The whole listing below should be printed again exactly, with no images.

● DATA BELOW:
┄┄┄┄┄┄┄┄┄┄┄┄┄┄┄┄┄┄┄┄

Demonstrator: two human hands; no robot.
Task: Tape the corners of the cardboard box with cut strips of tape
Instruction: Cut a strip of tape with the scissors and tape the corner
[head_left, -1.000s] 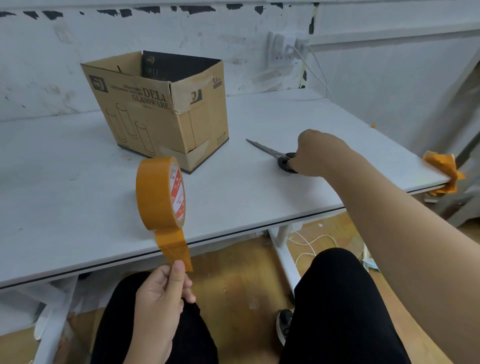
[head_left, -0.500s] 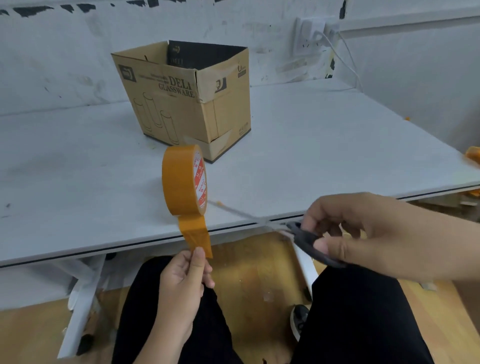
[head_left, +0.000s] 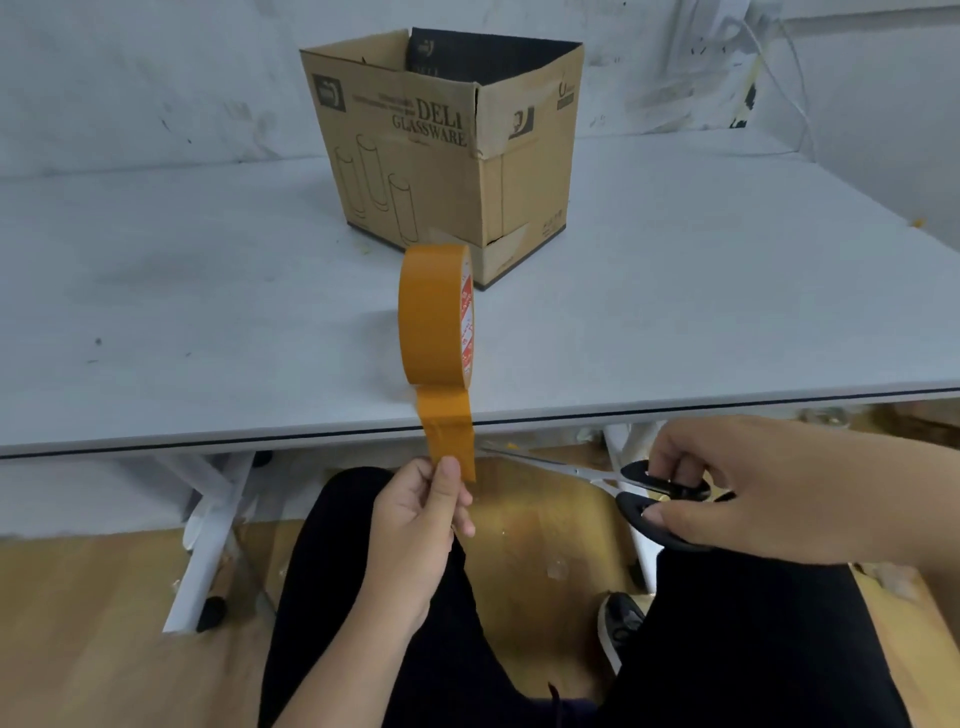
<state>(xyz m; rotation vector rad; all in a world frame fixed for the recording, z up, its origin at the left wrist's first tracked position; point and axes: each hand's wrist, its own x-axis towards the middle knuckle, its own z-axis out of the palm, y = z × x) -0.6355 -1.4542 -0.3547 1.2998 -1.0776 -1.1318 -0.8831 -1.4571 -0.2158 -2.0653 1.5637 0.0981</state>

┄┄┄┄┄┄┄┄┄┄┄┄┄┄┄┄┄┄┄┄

● ANSWER TO THIS PROBLEM:
Demonstrator: two human hands; no robot.
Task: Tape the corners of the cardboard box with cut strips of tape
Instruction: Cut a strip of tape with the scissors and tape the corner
[head_left, -1.000s] 
[head_left, -0.500s] 
[head_left, +0.000s] 
<state>(xyz m; rotation vector rad; all in a world frame fixed for the recording, z up, its origin at the left wrist's first tracked position; point and axes: each hand's wrist, its own x-axis towards the middle knuckle, its own z-axis out of the palm, y = z × x) -0.6355 -1.4542 -0.3547 1.2998 -1.0776 -1.1318 -0.8831 -1.4571 -0.2158 -2.0653 1.5637 0.0981</state>

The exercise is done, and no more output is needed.